People who contribute computing power or useful AI models earn TAO tokens. The better your contribution, the more you earn. It’s a decentralized marketplace for AI, where no single company (like Google or OpenAI) controls all the computing power or the resulting models.

Why Does This Matter?

AI needs enormous computing power. Training a model like ChatGPT costs millions of dollars in computing resources. Right now, a handful of tech giants control most of that infrastructure. Bittensor’s vision is to democratize it — let anyone with a computer contribute and earn.

The crypto industry needs a new narrative. Bitcoin has proven itself as “digital gold” — a store of value. Ethereum powers decentralized finance. But the market is hungry for the next big use case. “Decentralized AI” is the leading candidate. If Bittensor’s 128-subnet architecture works at scale, it could be the infrastructure that connects crypto and AI in a meaningful way.

The Louvre setting matters. Presenting at one of the world’s most famous cultural institutions, at a conference attended by financial elites and tech leaders, signals that decentralized AI is being taken seriously at the highest levels. This isn’t a fringe crypto project presenting in a hotel basement — it’s a legitimate technology pitch in a prestigious venue.

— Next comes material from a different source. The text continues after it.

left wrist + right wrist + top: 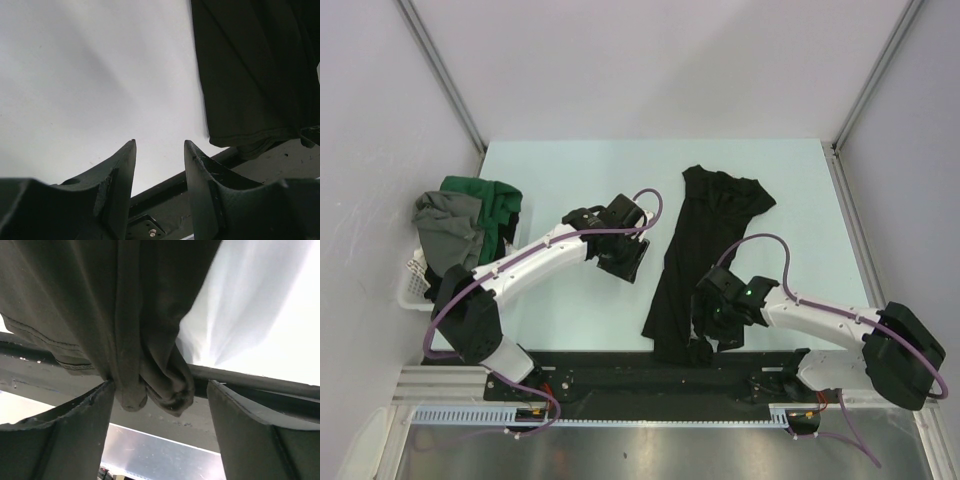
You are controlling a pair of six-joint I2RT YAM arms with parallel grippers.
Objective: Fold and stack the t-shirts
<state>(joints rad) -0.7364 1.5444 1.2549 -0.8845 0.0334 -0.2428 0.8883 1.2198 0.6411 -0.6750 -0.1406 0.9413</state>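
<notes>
A black t-shirt [705, 240] lies in a long narrow strip on the pale table [570, 180], running from the far middle to the near edge. My right gripper [705, 325] hangs over its near end. In the right wrist view the jaws of this gripper [160, 385] stand apart around a bunched fold of the black t-shirt [125, 300], which touches the left finger and leaves a gap at the right one. My left gripper [625, 262] is open over bare table left of the shirt, nothing between its fingers [160, 142]. The shirt's hem [250, 75] shows at its right.
A white slatted basket [412, 280] stands at the table's left edge with a dark green t-shirt [485, 200] and a grey t-shirt [445, 230] heaped in it. A black rail [620, 365] runs along the near edge. Walls close in both sides.
</notes>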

The 128-Subnet Architecture Explained

Bittensor’s structure is what makes it unique. Instead of one giant AI model, the network has 128 specialized subnets, each competing to be the best at a specific task. Competition drives quality — if your subnet produces better image generation than another, you earn more tokens.

This is similar to how free markets work: instead of one government-run factory making everything, many companies compete, and consumers benefit from better products and lower prices. Bittensor applies this logic to AI development.

The Risks

  • TAO is still a small, volatile token. It’s not Bitcoin or Ethereum. Its price can swing wildly based on hype and sentiment.
  • Decentralized AI is unproven at scale. Can a network of distributed computers really compete with Google’s and OpenAI’s massive, centralized data centers? That’s still an open question.
  • Regulatory uncertainty. Both AI and crypto face increasing regulation. A project that sits at the intersection of both could face challenges from multiple directions.

The bottom line: Bittensor represents one of the most interesting ideas in crypto right now — using blockchain incentives to build decentralized AI. Whether it succeeds depends entirely on execution. But the concept of “mining intelligence instead of tokens” is compelling enough that it deserves attention from anyone interested in where crypto and AI are heading.

The cryptocurrency market remains highly volatile. This article is for informational purposes only and does not constitute financial advice.

4 thoughts on “What If Bitcoin’s Massive Computing Power Could Run AI? This Startup Pitched the Idea at the Louvre”

  1. 128 subnets competing on intelligence output is a genuinely different approach. Most AI projects are racing to build one model to rule them all. Bittensor is basically betting that competition beats consolidation.

  2. shaabana comparing bittensor compute to 600k supercomputers is wild if accurate. would love to see independent verification of that number tho

    1. the 600k thing is about btc hashpower not tao lmao. whole point is applying that same incentive model to AI compute. im long TAO either way

  3. The fair launch narrative is compelling but 21M cap and halvings dont automatically make something valuable. What matters is whether subnets actually produce useful intelligence or just burn tokens competing.